The cell solidification triggered by Au nanoparticle biomineralization was further validated. Scanning electron microscopy (SEM) was performed to obtain morphological characteristics of HepG2 cells after treatment with auranofin and NIR (Fig. 3A). The results showed that the cell membrane surface was smooth and structurally intact in the auranofin+NIR group, but its size seemed to be larger than the control group. Only the cell membranes treated by auranofin were structurally deficient, with occurrence of pores, while the overall structure was also the same as that of the control group. This indicates that the treatment of auranofin+NIR results in better immobilized cells without cell fragmentation. Inductively coupled plasma mass spectrometry (ICP-MS) was used to further validate that auranofin is uptaken into cells and causes biomineralization (Fig. 3B). The results are consistent with the theoretical conjecture of a positive correlation between the content of intracellular Au elements and the concentration of auranofin. Cell counting kit-8 (CCK-8) was used to observe the cell viability of the HepG2 cells with different treatment (Fig. 3C). The NIR contributed to the loss of cell viability, with its half maximal inhibitory concentration (IC50) from 6.727 to 1.356 μM. It is hinted that biomineralization of Au nanoparticles is responsible for the inactivation of tumor cells. Confocal laser scanning microscopy (CLSM) was applied to observe the cellular fluorescence produced by fluorescent Au nanoparticles (Fig. 3D and Fig. S4). The intracellular fluorescence intensity tends to increase with the increasing concentration of auranofin in the cells, which can be enhanced by treatment with NIR. Its cellular morphology is consistent with the results of SEM. It indicates that Au species are ingested by the cells to form fluorescent Au nanoparticles through biomineralization.

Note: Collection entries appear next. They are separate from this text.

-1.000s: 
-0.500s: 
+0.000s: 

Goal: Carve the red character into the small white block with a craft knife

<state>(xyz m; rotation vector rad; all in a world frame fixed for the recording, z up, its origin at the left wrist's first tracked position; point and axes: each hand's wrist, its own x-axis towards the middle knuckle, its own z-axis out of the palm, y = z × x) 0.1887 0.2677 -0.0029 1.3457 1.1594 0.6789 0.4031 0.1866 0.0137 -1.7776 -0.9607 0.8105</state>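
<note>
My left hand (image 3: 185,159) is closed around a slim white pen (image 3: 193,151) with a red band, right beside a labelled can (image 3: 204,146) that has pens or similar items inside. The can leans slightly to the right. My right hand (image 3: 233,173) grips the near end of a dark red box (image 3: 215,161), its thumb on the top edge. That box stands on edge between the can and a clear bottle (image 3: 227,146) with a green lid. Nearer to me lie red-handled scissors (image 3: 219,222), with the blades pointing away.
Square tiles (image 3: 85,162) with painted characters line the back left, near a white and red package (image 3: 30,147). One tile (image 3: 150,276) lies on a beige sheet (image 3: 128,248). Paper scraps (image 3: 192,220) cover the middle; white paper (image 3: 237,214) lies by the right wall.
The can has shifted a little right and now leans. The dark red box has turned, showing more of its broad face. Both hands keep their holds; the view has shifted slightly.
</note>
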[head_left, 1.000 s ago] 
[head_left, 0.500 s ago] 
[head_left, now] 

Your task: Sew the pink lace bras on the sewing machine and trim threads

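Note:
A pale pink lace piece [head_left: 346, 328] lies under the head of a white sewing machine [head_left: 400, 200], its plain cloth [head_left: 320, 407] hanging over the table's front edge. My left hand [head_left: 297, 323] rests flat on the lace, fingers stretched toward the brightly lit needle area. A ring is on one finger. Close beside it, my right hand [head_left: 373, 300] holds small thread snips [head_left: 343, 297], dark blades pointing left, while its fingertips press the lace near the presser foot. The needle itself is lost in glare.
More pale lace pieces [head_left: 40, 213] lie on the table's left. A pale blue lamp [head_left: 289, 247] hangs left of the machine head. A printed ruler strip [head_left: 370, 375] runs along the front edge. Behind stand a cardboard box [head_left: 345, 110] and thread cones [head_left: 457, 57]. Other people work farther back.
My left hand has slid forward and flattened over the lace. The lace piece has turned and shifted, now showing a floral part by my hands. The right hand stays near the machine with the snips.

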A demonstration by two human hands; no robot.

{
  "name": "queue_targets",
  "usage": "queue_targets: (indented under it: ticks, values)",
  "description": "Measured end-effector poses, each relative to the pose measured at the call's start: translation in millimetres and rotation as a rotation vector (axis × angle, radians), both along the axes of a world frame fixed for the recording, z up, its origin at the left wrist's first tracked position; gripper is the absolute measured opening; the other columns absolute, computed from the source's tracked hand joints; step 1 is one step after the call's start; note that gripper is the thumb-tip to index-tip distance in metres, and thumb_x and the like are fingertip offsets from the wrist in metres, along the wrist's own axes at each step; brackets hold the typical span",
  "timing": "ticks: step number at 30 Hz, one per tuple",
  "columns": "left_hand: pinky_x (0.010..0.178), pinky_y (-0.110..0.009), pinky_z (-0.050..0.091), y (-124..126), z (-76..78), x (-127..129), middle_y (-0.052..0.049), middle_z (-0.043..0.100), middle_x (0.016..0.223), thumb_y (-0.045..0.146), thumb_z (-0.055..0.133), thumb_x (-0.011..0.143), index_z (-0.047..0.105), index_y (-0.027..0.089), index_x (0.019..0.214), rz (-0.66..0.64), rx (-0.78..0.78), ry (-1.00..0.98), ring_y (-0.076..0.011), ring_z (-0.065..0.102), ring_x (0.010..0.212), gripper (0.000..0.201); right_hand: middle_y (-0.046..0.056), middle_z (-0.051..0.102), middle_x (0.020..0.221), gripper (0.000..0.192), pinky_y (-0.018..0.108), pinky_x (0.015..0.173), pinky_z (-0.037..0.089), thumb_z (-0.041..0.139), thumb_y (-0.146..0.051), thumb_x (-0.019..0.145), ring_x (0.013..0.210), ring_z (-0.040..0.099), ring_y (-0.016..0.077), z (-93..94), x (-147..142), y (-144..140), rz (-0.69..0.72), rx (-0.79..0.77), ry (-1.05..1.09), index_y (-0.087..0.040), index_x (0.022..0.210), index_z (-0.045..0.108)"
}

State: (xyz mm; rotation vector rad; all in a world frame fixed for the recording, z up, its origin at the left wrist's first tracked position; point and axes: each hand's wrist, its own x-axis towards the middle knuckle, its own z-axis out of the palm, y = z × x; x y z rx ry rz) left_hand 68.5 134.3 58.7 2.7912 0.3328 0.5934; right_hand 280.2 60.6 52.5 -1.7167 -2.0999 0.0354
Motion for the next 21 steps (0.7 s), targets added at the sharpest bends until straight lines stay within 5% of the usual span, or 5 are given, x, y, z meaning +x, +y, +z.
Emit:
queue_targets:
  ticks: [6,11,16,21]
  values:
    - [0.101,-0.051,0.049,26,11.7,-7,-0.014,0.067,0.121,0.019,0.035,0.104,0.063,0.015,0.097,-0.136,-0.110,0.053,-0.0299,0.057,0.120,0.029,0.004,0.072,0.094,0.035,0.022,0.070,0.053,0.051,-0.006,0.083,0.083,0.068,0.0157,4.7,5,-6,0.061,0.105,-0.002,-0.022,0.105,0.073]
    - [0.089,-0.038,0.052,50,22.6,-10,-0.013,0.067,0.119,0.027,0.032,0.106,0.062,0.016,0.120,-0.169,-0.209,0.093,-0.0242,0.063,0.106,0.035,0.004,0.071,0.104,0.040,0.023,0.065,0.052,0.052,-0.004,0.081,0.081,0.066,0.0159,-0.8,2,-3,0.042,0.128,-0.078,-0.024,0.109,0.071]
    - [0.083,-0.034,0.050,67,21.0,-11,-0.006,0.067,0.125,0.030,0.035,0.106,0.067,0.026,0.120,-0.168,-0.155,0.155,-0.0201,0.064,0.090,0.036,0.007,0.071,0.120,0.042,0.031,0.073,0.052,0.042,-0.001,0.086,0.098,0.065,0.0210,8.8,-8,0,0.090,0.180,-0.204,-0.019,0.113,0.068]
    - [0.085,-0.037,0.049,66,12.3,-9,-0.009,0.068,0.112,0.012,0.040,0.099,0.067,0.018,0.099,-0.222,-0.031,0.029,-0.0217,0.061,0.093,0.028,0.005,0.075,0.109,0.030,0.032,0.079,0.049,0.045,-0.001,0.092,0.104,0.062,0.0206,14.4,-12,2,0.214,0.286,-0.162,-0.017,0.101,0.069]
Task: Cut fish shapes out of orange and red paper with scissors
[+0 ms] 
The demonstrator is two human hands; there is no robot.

Whole-cell proteins were extracted, and polyacrylamide electrophoresis and Coomassie brilliant blue staining were used to analyze the impact of biomineralization on total proteins (Fig. 3E). The results show that the contents of proteins with different molecular weights in the treated cells are relatively unaffected. The possible reason is that the occurrence of biomineralization of such Au nanoparticles may be related to multiple proteins, which could lead to cell death through this method (Fig. 3F). Molecular docking was adopted to analyze the nucleation sites in proteins for the Au atoms in auranofin (Fig. 3G). Due to the fact that this unnatural biomineralization may be related to multiple proteins, albumin (take bovine serum albumin as a model) is used as a standard protein for molecular docking. The nucleation sites of auranofin are located in the molecular nests of proteins. The amino acids related to the nucleation site of auranofin treated with NIR are arginine (Arg), leucine (Leu), and proline (Pro). The amino acids related to auranofin are Arg, Leu, and histidine (His). It was found that the binding energy of auranofin+NIR to nucleation sites was 6.12, which was higher than that of auranofin (5.13). This suggests that gold atoms form Au nanoparticles by nucleating in protein-specific structures. The biomineralized Au nanoparticles can immobilize intracellular proteins. Notably, it does not continue to crystallize and growth by reason of spatial site resistance (Fig. 3F).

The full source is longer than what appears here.